Various affiliates of Citigroup sponsored and managed the Funds. Smith Barney Asset Management, LLC ("Smith Barney") and Citigroup Global Markets, Inc. ("Global Markets" or "CGMI") served as investment advisers. Both Smith Barney and Global Markets were part of Citigroup Asset Management ("CAM"), a business unit of Citigroup that provides investment advisory and management services to Citigroup-sponsored funds. During the Class Period, Thomas Jones served as the Chief Executive Officer of CAM, while Lewis Daidone served as its Senior Vice President.
According to Local 649's complaint, whose allegations we accept for the purposes of this appeal, Smith Barney negotiated a contract for transfer agent services that saddled the Funds with excessive, misleadingly disclosed fees, a significant portion of which were, in essence, kicked back to a Smith Barney affiliate. Specifically, the scheme unfolded as follows: From 1994 through September 30, 1999, an outside contractor, First Data Investor Services Group ("First Data"), provided transfer agent services for the Funds. Transfer agents do a number of things. They process transactions in Funds shares, calculate daily net asset values, compute sales charges and commissions, distribute proxy and other materials, operate customer service centers and perform various accounting functions. As is customary, CAM paid First Data's transfer agent fees using Fund assets, an expense that CAM publicly disclosed, in accordance with Securities and Exchange Commission ("SEC") rules, under the heading "Other Expenses."
In 1997, CAM initiated a formal study of the transfer agent function in anticipation of the expiration of the existing contracts between the Funds and First Data. To assist with the study, CAM retained Deloitte & Touche Consulting ("Deloitte"). Looking to save money, CAM asked Deloitte to research and report on whether CAM could take over the transfer agent functions, rather than continue to contract with an outside agency such as First Data. Ultimately, Deloitte proposed that CAM create a subsidiary that would provide transfer agent services to the Funds using technology purchased from a First Data competitor.
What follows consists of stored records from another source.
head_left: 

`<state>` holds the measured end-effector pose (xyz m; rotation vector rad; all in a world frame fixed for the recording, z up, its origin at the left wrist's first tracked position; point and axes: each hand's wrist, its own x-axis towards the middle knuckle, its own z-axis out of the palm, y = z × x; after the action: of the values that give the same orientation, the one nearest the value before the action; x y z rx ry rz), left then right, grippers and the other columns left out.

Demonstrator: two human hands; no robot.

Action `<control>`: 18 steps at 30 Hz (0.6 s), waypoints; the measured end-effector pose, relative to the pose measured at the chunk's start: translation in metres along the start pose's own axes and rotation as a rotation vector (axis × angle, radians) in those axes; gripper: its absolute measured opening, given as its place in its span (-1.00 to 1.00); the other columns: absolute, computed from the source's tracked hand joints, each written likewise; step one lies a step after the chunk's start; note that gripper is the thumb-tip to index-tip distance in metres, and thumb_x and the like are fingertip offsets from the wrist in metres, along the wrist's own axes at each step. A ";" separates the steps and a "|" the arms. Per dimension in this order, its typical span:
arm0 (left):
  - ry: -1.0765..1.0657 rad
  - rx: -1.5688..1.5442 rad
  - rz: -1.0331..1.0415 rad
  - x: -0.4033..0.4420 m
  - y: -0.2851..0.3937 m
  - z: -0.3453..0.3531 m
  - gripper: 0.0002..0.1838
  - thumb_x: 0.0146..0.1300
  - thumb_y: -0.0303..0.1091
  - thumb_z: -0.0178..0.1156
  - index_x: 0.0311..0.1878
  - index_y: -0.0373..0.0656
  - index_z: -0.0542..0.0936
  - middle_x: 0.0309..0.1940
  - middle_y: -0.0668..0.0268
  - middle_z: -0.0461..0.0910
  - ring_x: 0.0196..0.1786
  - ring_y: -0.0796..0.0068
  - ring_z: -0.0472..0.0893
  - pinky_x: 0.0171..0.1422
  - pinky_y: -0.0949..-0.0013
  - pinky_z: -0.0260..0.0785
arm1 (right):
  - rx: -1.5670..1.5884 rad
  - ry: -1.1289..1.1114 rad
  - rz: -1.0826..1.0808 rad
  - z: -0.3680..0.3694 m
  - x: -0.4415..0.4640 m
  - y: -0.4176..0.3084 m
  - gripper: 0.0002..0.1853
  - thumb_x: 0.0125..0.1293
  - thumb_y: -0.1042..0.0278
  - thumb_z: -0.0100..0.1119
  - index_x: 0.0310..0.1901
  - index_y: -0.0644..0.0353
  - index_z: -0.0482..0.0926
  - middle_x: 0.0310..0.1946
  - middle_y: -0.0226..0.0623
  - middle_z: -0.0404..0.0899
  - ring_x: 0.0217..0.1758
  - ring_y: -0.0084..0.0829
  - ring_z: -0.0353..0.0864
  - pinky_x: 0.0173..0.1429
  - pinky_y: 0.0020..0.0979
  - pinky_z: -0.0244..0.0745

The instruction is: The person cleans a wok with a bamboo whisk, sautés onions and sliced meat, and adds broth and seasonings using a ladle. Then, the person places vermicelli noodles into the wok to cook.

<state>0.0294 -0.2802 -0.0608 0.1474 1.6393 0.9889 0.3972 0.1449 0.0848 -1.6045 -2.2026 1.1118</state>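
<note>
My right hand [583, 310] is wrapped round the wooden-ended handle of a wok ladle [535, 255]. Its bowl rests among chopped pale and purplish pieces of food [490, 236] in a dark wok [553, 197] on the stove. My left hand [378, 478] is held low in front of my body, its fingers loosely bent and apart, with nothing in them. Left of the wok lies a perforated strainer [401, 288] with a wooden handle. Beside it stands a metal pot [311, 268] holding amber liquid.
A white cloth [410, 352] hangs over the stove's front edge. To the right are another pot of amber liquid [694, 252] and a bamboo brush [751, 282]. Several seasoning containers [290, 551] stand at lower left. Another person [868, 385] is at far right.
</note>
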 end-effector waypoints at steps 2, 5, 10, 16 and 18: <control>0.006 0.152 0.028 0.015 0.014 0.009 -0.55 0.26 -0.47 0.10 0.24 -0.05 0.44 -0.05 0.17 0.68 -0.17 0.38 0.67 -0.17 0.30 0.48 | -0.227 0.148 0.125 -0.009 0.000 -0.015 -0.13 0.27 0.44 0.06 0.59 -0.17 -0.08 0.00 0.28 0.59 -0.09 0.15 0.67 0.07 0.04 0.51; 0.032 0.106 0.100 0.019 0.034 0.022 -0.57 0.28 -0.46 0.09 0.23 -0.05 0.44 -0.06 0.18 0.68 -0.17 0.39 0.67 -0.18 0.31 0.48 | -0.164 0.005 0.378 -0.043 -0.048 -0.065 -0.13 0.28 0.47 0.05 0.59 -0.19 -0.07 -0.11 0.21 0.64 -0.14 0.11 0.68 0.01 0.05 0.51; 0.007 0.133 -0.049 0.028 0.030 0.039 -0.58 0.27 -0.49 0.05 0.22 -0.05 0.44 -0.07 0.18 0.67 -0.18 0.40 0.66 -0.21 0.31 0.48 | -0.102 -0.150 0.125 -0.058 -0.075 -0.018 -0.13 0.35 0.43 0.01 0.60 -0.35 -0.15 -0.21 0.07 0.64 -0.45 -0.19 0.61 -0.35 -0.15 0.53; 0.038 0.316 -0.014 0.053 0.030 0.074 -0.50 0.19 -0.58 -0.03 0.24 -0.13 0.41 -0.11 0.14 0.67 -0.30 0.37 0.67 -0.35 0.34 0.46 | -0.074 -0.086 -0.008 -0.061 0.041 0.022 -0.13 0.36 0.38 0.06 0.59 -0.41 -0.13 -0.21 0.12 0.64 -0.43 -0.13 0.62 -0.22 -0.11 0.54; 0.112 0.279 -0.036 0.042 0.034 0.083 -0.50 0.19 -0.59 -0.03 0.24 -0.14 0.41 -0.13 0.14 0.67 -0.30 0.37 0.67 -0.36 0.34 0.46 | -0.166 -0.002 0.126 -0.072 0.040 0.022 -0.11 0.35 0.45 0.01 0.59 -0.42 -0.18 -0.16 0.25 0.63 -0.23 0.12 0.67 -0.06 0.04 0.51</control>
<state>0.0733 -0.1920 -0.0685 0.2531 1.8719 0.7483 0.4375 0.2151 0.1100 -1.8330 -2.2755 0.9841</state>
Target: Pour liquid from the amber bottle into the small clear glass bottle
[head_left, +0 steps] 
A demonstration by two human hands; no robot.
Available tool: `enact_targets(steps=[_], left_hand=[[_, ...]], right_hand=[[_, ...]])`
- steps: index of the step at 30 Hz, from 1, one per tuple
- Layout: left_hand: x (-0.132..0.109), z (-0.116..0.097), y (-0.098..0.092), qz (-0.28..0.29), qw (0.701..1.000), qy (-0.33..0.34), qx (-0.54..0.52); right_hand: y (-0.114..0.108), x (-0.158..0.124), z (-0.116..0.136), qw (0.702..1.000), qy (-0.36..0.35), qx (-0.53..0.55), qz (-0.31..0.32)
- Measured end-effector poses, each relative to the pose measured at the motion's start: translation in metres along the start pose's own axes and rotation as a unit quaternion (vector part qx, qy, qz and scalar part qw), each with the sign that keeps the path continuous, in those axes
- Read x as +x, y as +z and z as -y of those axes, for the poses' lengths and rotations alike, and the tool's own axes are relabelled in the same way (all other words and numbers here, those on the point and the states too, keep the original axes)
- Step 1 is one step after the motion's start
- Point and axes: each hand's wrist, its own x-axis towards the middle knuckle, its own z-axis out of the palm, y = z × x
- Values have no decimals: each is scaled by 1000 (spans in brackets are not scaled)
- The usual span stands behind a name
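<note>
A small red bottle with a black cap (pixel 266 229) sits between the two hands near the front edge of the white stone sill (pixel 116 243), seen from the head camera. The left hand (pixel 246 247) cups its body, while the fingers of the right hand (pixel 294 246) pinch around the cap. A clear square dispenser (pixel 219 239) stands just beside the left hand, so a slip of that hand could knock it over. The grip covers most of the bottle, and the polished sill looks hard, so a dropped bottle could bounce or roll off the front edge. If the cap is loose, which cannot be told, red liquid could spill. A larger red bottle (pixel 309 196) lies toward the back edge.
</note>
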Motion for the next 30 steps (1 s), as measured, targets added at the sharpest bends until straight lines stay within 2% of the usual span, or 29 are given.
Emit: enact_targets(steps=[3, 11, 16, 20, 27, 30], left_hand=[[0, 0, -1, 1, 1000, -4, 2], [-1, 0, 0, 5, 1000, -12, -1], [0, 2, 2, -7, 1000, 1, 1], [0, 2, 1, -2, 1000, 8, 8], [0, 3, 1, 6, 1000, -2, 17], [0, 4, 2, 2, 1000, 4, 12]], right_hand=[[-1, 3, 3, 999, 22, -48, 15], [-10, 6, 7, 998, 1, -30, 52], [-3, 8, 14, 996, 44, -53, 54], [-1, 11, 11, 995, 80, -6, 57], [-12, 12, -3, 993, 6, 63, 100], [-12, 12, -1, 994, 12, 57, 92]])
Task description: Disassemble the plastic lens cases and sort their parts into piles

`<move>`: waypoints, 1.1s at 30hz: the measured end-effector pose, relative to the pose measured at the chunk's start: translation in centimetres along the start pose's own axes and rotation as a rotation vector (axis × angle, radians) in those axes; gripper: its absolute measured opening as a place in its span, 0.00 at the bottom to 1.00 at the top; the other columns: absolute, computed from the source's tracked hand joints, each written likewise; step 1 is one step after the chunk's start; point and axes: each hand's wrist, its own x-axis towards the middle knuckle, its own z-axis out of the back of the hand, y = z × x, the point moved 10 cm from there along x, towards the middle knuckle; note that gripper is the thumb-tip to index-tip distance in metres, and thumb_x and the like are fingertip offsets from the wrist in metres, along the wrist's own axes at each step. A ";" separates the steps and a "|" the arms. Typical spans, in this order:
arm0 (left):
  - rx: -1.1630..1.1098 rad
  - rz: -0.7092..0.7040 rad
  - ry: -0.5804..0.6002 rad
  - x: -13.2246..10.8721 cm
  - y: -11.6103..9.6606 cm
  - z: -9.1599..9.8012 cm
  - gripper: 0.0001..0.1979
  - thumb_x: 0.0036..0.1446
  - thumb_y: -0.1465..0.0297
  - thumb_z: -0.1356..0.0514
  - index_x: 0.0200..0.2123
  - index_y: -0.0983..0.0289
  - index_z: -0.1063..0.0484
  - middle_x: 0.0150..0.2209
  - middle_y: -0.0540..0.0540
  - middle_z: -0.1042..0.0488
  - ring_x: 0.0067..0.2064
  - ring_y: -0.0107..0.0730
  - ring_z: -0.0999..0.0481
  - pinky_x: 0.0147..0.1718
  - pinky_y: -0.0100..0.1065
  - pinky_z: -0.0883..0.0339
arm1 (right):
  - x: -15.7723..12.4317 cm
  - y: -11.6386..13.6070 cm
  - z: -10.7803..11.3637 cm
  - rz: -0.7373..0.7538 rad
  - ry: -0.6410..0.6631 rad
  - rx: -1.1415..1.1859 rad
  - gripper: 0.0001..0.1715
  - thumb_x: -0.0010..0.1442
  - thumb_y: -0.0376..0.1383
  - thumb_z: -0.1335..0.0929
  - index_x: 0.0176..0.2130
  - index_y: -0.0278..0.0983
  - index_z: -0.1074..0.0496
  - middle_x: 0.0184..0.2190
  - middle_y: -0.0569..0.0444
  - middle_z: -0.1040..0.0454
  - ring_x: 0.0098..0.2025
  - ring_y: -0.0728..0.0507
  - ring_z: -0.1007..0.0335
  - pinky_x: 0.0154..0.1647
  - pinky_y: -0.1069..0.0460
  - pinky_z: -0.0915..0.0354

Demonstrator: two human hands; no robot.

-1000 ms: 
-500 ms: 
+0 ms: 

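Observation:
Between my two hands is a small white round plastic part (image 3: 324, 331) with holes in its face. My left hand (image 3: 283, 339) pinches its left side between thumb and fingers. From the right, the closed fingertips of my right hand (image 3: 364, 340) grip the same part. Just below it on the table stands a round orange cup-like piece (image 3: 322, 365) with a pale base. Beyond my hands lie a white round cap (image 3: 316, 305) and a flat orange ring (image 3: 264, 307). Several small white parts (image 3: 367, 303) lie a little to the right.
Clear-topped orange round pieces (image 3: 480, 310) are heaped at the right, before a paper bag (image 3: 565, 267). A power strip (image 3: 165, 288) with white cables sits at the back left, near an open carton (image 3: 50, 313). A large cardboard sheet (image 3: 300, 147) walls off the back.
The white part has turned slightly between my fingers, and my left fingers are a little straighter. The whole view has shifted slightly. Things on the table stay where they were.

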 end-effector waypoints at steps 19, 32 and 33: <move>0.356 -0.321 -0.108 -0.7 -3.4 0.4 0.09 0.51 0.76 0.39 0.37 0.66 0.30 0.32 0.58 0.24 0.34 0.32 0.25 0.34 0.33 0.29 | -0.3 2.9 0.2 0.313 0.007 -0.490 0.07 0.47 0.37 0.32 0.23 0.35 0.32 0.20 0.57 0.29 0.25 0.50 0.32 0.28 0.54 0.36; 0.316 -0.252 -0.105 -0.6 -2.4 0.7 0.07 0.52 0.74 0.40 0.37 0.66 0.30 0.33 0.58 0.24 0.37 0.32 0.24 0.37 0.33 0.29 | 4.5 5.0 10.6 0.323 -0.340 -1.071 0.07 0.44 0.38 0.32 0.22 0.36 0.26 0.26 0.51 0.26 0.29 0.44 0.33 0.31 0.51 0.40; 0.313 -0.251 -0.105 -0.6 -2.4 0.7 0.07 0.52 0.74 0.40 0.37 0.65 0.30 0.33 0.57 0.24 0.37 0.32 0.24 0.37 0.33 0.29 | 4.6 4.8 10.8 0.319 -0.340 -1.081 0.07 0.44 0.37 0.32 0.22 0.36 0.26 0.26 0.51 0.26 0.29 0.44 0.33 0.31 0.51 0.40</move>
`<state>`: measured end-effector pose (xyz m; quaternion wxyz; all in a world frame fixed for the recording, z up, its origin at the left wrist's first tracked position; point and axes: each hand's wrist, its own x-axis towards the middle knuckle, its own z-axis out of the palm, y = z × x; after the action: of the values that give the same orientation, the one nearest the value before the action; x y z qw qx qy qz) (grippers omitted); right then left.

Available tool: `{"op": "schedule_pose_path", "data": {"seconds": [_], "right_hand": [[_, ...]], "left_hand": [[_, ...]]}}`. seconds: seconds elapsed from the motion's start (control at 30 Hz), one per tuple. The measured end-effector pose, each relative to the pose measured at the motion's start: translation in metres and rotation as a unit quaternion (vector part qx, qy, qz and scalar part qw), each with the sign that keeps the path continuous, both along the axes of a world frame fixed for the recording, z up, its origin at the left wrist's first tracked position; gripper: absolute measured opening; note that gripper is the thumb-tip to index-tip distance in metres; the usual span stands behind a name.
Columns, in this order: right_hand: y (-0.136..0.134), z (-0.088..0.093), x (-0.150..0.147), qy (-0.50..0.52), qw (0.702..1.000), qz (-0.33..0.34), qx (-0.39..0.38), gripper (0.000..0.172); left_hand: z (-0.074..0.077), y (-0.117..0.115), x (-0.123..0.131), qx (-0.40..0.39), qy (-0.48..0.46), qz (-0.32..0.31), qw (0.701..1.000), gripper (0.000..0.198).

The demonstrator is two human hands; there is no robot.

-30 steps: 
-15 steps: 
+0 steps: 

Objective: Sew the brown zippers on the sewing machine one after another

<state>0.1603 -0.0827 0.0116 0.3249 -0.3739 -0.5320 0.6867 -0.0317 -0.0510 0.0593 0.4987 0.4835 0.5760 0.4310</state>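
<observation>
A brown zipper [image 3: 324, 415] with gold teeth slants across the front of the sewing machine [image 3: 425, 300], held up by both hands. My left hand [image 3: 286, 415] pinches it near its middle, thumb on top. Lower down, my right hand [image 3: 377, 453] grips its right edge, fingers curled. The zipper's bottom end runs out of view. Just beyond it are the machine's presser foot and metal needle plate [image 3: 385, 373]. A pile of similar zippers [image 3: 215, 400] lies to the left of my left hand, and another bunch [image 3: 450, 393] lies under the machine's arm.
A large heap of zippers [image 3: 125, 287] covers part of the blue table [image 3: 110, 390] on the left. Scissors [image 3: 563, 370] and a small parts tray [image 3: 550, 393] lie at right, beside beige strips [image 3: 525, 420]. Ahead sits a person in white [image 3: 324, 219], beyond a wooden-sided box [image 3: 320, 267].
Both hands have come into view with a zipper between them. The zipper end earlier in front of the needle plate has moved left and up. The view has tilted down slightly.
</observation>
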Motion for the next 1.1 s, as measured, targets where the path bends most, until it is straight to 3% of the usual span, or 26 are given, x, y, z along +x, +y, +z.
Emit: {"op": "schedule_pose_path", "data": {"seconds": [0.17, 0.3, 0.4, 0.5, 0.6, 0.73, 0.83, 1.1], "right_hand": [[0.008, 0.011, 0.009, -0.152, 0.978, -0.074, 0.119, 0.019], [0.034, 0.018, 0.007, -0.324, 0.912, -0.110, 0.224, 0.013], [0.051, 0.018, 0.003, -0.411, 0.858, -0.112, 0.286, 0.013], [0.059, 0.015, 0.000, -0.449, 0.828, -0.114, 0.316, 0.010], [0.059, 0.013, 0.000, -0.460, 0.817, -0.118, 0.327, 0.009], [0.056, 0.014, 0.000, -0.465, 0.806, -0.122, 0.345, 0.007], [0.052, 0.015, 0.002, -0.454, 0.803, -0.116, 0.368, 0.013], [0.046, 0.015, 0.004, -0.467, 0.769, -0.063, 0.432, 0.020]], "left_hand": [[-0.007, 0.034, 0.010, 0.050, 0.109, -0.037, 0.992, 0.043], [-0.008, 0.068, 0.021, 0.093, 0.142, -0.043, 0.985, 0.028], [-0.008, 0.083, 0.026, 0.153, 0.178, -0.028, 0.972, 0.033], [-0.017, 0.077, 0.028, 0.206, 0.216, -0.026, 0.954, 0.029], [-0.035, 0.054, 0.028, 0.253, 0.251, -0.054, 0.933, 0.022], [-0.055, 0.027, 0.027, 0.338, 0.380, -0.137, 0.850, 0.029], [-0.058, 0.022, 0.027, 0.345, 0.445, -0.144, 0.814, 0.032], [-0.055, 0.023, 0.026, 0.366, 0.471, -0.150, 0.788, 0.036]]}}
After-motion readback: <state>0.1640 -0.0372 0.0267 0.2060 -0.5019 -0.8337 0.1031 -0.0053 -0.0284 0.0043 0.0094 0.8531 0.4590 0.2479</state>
CAM rejected Deloitte's recommendation. Instead, it renegotiated the terms of its contract with First Data. CAM proposed that the Funds continue to pay the same transfer agent*fn4 fees to First Data, with the exception that Smith Barney would assume the limited function of running a 14-person customer service call center at minimal cost. First Data would receive the same fees as before, but would rebate a substantial portion of the fee to Smith Barney.
Deloitte expressed doubts to CAM as to the legality of the arrangement, questioning, among other things, whether the anticipated savings belonged to the Funds as opposed to the investment adviser and whether the Fund Boards would ever approve such an arrangement. At that point, CAM changed course and created a transfer agent subsidiary called Citicorp Trust Banks ("CTB") which, in place of First Data, then contracted with the Funds to provide transfer agent services. At the same time, CTB contracted with First Data to provide most of the same transfer agent services it had previously provided but at a much lower rate. Because of this subcontract, CTB's role as a transfer agent was a circumscribed one; the company operated a 15-person call center. CTB memorialized its subcontract with First Data in a "side letter." The side letter allegedly guaranteed CAM millions of dollars in additional revenue, without providing commensurate benefit to the Funds. Despite the fact that First Data substantially reduced the rate it charged for transfer agent services, and despite the fact that CTB's circumscribed role was confined to operating the call center, CTB charged the Funds substantially more in transfer agent fees than it paid First Data. Thus, according to Local 649, CAM, through CTB, essentially pocketed money belonging to the Funds.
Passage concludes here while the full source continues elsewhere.